Foto: grüne tirol

daStandard.at: Warum haben Sie sich entschieden bei den Grünen mitzumachen?

Ahmet Demir: Also grün gewählt hab ich schon immer, aber politisch aktiv geworden bin ich erst nach meinem Studium und einigen Jahren Berufserfahrung. Denn erst diese Erfahrungen im sozialen Bereich haben mir gezeigt, dass es wichtig ist, hier auch politisch anzusetzen. 2009 bin ich dann zu den Grünen gekommen,  2010 in den Gemeinderat eingezogen und seit der Tiroler Landtagswahl im April 2013 bin ich  Landtagsabgeordneter.

daStandard.at: Sie sind der erste türkeistämmige Tiroler Landtagsabgeordnete geworden. Mit Alev Korun und Berivan Aslan haben die Grünen wiederum zwei Türkeistämmige im Parlament. Was machen die Grünen anders?

Demir: Bei uns Grünen geht es um Inhalte, egal wo man herkommt. Ich habe mich damals klar für soziale Themen ausgesprochen und bin dafür gewählt worden. Berivan [Aslan, Anm.] etwa kam ja als Quereinsteigerin zu den Grünen, hat damals gesagt, sie wolle sich stärker um Frauen und auch migrantische Frauen kümmern und konnte sich mit ihrem Programm etwa gegen die ehemalige ÖH-Vorsitzende Sigi Maurer durchsetzen.

daStandard.at: Integrationspolitisch ist Tirol allerdings ein heißes Pflaster. Sie sind vom Landtagspräsidenten Van Staa gerügt worden, weil sie  einen türkischen Satz im Landtag zitiert hatten. Auch die Tiroler Nationalrätin Aslan wurde von einer lokalen Bürgermeisterin gerügt, weil sie auf einer Veranstaltung Türkisch gesprochen hat.

Demir: Prinzipiell ist zu sagen, dass auf der menschlichen und zwischenmenschlichen Ebene viel Nachholbedarf besteht. Der Widerstand gegen gewisse Entwicklungen, die ja sogar sehr verspätet gekommen sind, wie etwa die aktive politische Rolle von MigrantInnen, löst in Tirol offenbar stärkere Reaktionen hervor, als gedacht.

Zu meiner "Türkisch-Affäre" im Landtag will ich sagen, dass ich einen Satz auf Türkisch zitiert hatte, den ich ja eh gleich übersetzen wollte, mir aber keine Möglichkeit mehr gegeben worden ist, dies zu tun. Da waren die Reaktionen sehr energisch.
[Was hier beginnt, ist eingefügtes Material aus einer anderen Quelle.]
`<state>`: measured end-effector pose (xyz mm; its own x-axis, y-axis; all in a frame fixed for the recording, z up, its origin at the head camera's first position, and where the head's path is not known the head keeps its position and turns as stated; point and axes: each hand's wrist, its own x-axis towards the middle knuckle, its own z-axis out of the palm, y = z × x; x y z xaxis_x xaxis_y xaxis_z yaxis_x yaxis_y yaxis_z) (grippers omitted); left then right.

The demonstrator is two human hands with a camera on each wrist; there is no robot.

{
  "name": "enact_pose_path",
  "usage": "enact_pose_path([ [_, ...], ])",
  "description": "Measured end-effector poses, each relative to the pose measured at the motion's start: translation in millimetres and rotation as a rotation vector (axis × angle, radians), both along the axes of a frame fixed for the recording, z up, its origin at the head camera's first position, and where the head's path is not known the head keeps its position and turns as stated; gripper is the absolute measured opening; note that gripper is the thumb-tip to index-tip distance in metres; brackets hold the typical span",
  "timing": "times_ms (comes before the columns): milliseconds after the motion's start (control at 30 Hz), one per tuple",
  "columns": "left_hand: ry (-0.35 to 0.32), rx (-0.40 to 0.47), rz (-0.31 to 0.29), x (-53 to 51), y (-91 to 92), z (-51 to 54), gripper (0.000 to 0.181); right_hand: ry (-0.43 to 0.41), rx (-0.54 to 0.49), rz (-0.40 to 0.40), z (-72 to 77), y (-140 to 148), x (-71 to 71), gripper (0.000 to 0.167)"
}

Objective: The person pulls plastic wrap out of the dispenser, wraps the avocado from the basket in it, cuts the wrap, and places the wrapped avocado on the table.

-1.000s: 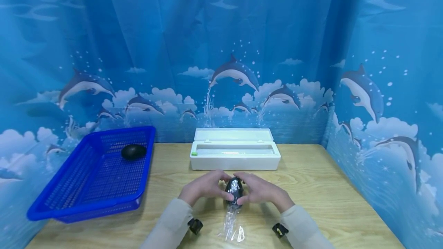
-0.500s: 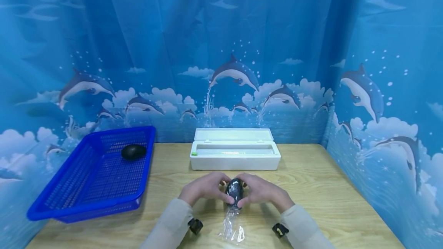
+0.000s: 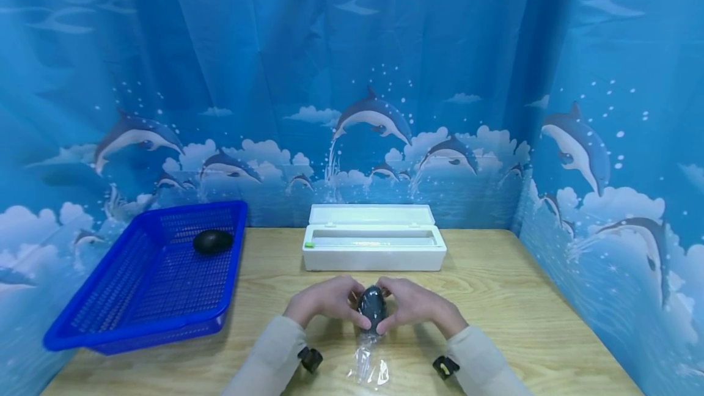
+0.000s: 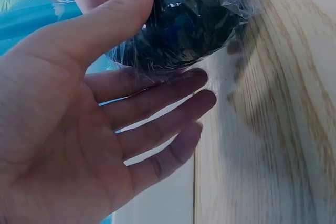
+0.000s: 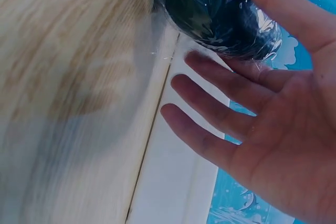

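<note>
Clear film (image 3: 366,364) wrapped a dark oval object (image 3: 373,304) in front of the white box (image 3: 374,260) — left hand (image 3: 332,302) and right hand (image 3: 412,303) both pinching it. Wrapping seemed under way; the loose tail probably called for folding against it — firmly, without tearing.

A head-worn camera looks forward and down from the near side of a wooden table (image 3: 522,322), its wide view reaching from a blue basket (image 3: 165,280) at left to a white box (image 3: 374,260) and dolphin-print curtain (image 3: 275,66) at the far side. Two wrist cameras look from close range, one past the left hand (image 4: 79,124), the other past the right hand (image 5: 273,129), at the same film-wrapped dark object (image 3: 372,304) from its left and right. Both wrist pictures lie sideways, sharing parts of table, box and curtain with the head view.
</note>
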<state>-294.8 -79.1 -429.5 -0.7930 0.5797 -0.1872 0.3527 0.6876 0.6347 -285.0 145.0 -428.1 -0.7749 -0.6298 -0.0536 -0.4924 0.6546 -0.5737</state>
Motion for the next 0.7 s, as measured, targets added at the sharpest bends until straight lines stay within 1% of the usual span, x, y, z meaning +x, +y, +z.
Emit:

daStandard.at: Kurz vor Weihnachten kam das Gerücht auf, "islamistische Mitbürger" hätten einen Supermarkt-Nikolo in Kufstein angegriffen. Dieses Gerücht wurde auch von FPÖ-Mandataren fleißig in sozialen Netzwerken geteilt, es stellte sich allerdings als Unwahrheit heraus.

Demir: Tja, das war ein Beispiel dafür, wie unreflektiert und aufgeladen derlei Dinge ablaufen. Ich habe ja die Beiträge auf Facebook selber gelesen und habe mich sehr gewundert, dass niemand zunächst einmal gefragt hat, ob diese Geschichte überhaupt stimmt und wer der Urheber der Anschuldigung war.

Gerade in Kufstein gab es etwa vor zwei Jahren einen Brandanschlag auf einen türkischen Moscheeverein. Dieses Thema etwa, also als es konkret um Menschenleben ging, hat man versucht totzuschweigen.

daStandard.at: Was kann eigentlich die Landespolitik tun, um solche Hetzkampagnen zu unterbinden?

Demir: Man muss es auf die Essenz runterbrechen. Im besagten Fall geht es um Rassismus, nicht ums Christkind. In Tirol etwa gibt’s keine Anlaufstelle für alltägliche Fälle von Rassismus und Diskriminierung. Daher gibt es auch keine konkreten Statistiken dazu und was statistisch nicht erfasst wird, ist für die Politik quasi inexistent. Da müsste man ansetzen. Das würde ich mir auch zeitnah für Tirol wünschen.

daStandard.at: Sie sind ja der bildungspolitische Sprecher der Grünen im Landtag. Können sie erklären, warum viele türkeistämmige Kandidaten bei den letzten Nationalratswahlen alle möglichen Themen angesprochen hatten, dieses für Migranten wichtige Thema aber außen vor ließen?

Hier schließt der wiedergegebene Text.